■ **Records from a collection**
◆ ◆ ◆

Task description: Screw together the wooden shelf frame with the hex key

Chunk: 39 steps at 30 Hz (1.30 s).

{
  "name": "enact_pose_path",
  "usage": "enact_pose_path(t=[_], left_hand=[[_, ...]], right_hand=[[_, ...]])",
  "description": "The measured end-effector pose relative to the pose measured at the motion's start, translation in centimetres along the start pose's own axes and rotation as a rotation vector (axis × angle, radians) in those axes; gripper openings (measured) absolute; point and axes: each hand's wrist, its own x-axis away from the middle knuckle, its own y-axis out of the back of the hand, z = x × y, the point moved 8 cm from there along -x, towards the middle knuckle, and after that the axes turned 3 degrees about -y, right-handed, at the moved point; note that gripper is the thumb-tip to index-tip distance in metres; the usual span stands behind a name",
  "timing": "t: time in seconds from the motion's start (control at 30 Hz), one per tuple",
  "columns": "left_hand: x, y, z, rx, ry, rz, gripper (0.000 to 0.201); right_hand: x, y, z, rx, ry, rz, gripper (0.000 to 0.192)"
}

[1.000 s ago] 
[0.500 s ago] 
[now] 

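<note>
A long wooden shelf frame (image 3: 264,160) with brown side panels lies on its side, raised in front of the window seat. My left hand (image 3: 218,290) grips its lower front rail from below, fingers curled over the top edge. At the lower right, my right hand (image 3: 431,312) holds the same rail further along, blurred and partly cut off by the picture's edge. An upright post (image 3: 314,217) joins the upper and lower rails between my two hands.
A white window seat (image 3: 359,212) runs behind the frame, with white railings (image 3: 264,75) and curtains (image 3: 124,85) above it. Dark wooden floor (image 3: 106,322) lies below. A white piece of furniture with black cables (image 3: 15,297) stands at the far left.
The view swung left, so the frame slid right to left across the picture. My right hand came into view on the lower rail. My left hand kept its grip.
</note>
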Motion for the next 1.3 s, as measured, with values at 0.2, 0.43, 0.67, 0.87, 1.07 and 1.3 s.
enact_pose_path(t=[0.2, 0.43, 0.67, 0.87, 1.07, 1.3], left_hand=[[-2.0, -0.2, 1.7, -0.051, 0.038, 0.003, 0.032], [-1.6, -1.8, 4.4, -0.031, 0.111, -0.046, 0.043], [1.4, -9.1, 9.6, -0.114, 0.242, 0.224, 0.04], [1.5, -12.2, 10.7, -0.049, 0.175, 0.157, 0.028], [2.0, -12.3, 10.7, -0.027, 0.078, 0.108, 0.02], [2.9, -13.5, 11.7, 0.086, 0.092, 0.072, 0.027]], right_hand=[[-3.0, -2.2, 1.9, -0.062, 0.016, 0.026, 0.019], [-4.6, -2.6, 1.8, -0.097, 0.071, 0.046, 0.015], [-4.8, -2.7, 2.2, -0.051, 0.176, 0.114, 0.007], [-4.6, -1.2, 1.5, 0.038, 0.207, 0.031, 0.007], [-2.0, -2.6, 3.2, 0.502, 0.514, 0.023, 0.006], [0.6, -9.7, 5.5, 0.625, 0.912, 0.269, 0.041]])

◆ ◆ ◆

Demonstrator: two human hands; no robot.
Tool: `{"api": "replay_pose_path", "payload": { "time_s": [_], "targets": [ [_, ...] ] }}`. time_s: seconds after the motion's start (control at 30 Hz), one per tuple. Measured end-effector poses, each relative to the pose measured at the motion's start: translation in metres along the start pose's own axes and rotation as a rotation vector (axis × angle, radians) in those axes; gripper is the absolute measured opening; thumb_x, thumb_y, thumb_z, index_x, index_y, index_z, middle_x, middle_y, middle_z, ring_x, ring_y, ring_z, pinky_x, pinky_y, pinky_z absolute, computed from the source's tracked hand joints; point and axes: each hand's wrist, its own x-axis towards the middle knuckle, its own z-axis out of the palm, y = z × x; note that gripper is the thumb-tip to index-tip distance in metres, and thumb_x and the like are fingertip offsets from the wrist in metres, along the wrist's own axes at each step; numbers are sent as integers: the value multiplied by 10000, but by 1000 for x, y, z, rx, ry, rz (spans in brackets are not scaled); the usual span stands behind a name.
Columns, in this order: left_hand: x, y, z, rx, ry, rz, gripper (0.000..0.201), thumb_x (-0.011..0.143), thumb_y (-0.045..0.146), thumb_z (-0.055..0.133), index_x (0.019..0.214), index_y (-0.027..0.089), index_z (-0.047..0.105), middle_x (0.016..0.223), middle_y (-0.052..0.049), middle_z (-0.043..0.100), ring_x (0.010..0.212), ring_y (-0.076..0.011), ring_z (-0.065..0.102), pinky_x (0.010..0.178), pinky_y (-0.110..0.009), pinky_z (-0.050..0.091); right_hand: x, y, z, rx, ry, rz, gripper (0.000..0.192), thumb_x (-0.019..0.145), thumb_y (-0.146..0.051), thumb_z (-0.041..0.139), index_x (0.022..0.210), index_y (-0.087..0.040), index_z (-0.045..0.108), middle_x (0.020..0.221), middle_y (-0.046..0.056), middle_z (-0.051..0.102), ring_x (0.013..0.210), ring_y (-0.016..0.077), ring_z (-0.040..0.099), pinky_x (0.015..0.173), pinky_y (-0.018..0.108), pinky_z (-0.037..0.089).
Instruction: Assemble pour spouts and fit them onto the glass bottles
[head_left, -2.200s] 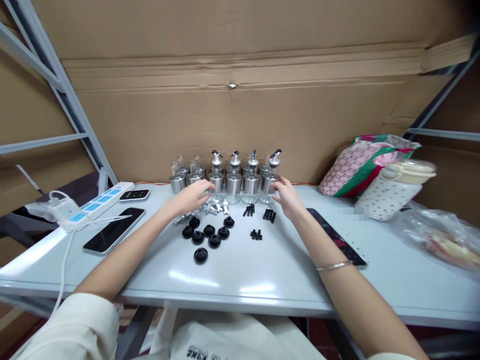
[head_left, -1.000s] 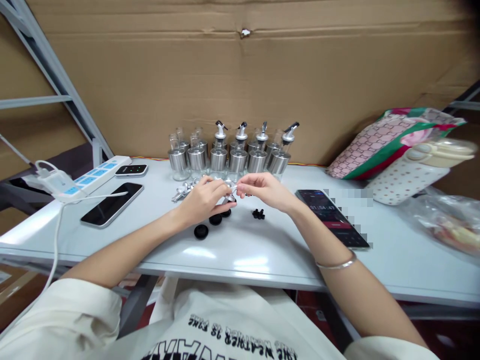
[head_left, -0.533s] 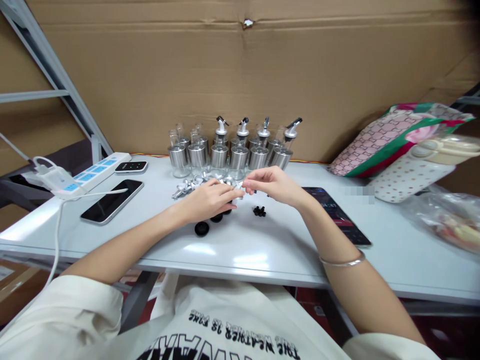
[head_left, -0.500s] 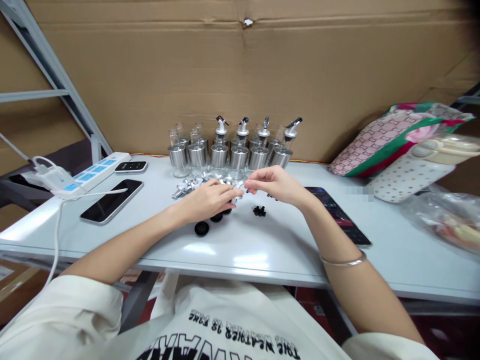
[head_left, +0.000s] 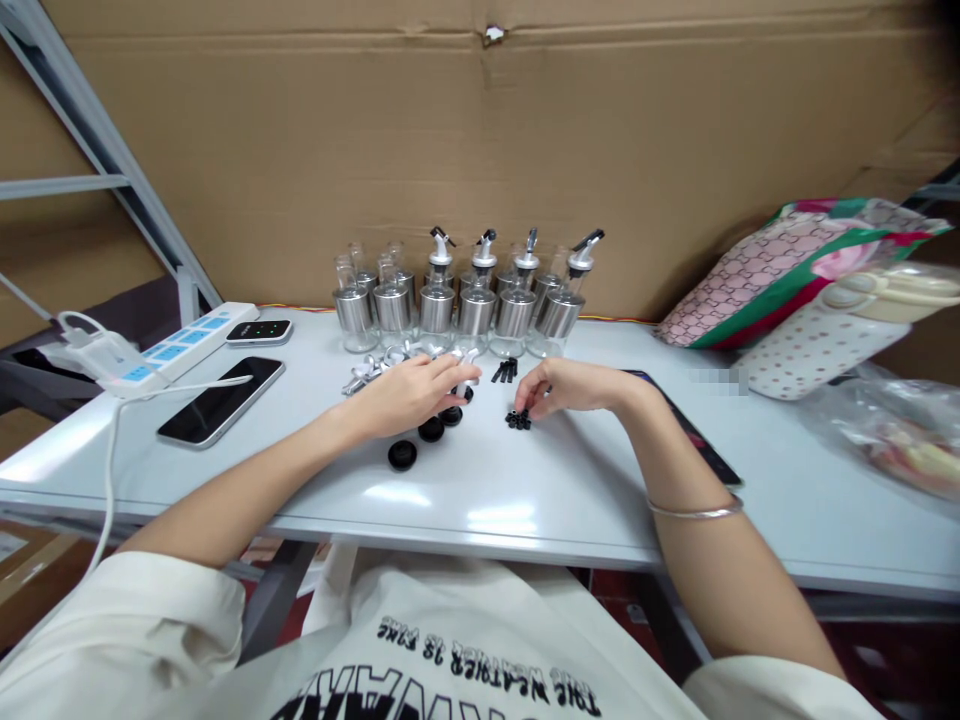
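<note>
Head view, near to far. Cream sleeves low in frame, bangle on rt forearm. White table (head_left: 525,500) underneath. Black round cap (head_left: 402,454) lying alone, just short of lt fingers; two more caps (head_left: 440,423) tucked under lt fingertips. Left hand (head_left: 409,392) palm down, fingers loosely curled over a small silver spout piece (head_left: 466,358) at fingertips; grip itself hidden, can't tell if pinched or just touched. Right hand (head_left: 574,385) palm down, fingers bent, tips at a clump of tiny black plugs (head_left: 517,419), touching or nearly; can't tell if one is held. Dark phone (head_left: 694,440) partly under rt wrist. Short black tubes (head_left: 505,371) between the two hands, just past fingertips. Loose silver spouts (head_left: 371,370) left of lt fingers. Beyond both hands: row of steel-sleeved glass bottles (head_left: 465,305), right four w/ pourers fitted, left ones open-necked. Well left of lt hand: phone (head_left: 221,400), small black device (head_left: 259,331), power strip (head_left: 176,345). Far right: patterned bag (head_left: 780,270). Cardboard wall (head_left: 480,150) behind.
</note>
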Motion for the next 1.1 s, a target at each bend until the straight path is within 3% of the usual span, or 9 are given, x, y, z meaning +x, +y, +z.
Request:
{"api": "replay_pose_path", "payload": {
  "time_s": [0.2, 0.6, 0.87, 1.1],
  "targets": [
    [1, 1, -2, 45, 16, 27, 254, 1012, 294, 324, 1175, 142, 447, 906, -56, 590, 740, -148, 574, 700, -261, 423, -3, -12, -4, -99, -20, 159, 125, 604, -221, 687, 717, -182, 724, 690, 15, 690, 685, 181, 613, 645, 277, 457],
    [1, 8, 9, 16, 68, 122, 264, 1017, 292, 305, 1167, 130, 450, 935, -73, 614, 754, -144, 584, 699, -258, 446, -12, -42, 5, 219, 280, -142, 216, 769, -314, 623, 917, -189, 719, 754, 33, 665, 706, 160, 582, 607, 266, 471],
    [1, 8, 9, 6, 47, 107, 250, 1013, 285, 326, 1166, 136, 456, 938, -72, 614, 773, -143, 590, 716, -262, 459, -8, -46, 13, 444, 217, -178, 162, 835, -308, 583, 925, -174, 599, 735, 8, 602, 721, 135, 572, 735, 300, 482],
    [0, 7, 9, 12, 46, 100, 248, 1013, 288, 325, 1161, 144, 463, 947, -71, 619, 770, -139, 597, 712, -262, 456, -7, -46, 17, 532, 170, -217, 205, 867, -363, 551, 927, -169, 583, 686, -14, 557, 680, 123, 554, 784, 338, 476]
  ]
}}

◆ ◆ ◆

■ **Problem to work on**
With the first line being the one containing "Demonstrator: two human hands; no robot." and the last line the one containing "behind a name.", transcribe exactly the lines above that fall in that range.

■ **Answer area**
Demonstrator: two human hands; no robot.
Tool: `{"api": "replay_pose_path", "payload": { "time_s": [_], "targets": [ [_, ...] ] }}`. time_s: seconds after the motion's start (control at 30 Hz), one per tuple. Measured end-effector poses, each relative to the pose measured at the motion's start: translation in metres along the start pose's own axes and rotation as a rotation vector (axis × angle, radians) in those axes; gripper is the absolute measured opening; thumb_x, thumb_y, thumb_z, index_x, index_y, index_z, middle_x, middle_y, middle_z, ring_x, ring_y, ring_z, pinky_x, pinky_y, pinky_z absolute, computed from the source's tracked hand joints; point and axes: each hand's wrist, its own x-axis towards the middle knuckle, its own z-axis out of the palm, y = z × x; note that gripper is the thumb-tip to index-tip distance in metres, and thumb_x and the like are fingertip offsets from the wrist in metres, along the wrist's own axes at each step; numbers are sent as integers: the value multiplied by 10000, but by 1000 for x, y, z, rx, ry, rz (spans in brackets are not scaled); the usual span stands behind a name.

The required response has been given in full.